== The task ==
Copy each line of the records below that mentions the word "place".

== Provided records ==
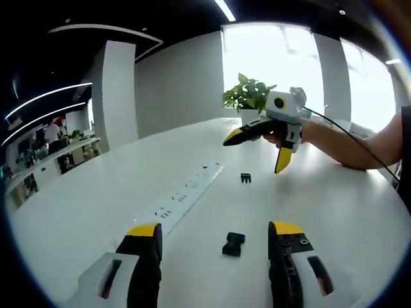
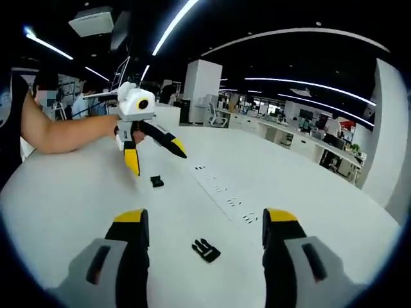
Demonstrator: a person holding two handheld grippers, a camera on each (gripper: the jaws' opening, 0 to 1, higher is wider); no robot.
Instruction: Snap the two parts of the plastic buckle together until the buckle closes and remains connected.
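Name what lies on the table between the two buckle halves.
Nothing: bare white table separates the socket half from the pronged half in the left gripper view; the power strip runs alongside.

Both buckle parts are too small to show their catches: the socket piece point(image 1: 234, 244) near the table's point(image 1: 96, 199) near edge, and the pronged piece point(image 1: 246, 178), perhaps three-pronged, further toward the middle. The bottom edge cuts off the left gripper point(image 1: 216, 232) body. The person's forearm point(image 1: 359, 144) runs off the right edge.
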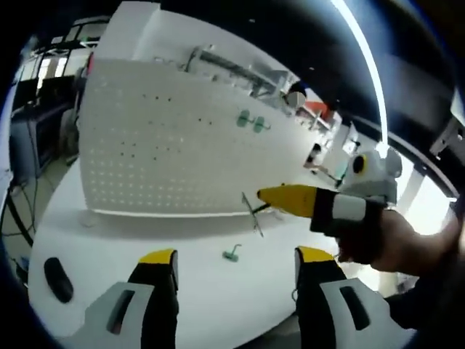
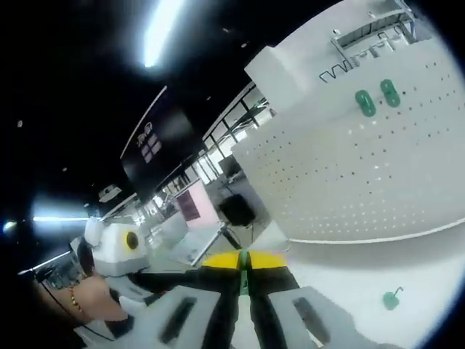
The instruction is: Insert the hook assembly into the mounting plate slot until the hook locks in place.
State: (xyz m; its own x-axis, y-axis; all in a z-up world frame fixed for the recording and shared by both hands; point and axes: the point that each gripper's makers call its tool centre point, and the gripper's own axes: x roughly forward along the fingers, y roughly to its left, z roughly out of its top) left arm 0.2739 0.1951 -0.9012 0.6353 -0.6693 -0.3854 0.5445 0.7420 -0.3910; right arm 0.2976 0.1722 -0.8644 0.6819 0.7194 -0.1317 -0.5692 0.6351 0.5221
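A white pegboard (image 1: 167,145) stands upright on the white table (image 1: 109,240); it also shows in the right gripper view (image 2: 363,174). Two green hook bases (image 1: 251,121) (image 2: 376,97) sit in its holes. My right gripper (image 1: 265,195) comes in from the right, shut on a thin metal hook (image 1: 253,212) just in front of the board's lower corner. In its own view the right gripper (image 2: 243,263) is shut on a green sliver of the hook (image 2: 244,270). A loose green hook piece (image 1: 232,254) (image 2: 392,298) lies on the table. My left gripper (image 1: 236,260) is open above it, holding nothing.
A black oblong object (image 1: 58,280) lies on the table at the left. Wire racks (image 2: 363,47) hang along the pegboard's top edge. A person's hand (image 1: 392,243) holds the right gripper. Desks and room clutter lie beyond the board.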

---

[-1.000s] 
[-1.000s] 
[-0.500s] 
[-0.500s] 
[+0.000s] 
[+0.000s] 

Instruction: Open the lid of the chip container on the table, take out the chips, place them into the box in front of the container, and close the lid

== Problem solution ==
The instruction is: Insert the hook assembly into the mounting plate slot until the hook locks in place.
Instruction: Open the lid of the chip container on the table, take out the chips, place them into the box in front of the container, and close the lid

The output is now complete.